Using the data below, find how many lines include the word "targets" and report that figure alone.

____________

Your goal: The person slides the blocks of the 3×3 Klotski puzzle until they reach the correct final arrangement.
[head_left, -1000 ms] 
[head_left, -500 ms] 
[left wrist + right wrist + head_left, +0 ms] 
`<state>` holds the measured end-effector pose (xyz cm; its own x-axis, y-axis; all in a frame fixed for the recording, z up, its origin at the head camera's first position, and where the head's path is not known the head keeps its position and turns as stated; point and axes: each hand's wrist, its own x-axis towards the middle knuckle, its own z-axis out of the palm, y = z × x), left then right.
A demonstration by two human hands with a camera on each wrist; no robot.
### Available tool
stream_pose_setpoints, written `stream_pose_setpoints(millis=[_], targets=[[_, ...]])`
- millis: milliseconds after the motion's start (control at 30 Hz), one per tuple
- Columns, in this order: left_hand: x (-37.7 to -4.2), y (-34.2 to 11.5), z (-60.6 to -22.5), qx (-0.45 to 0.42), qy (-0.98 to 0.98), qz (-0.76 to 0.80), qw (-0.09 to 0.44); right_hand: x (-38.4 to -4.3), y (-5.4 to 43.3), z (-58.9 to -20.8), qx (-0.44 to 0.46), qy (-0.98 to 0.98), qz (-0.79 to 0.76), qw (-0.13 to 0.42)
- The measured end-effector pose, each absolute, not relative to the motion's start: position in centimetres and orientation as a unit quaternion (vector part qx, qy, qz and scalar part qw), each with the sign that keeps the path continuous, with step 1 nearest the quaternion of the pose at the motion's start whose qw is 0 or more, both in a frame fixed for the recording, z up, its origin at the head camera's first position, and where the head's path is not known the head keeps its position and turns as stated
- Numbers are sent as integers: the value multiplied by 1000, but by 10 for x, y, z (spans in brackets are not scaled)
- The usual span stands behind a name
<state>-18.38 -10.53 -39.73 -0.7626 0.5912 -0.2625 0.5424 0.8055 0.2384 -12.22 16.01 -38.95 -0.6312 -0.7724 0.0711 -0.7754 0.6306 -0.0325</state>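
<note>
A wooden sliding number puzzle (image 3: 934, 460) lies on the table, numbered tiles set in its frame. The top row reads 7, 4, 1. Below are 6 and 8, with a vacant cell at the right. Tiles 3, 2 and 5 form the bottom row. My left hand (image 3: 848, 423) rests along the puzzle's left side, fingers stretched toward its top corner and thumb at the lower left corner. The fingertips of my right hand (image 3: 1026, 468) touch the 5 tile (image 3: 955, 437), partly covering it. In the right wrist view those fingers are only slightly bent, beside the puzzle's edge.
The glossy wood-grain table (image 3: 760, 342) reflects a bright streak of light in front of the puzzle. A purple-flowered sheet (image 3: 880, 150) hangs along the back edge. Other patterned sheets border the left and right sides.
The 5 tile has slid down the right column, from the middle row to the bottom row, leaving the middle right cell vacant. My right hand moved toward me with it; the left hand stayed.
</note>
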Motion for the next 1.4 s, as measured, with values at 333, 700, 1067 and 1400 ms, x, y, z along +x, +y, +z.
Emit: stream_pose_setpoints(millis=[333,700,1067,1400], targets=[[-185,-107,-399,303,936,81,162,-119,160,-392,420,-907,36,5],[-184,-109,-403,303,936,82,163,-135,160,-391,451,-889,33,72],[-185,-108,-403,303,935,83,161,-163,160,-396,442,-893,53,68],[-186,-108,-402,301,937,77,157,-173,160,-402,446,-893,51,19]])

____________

[Your response]: 2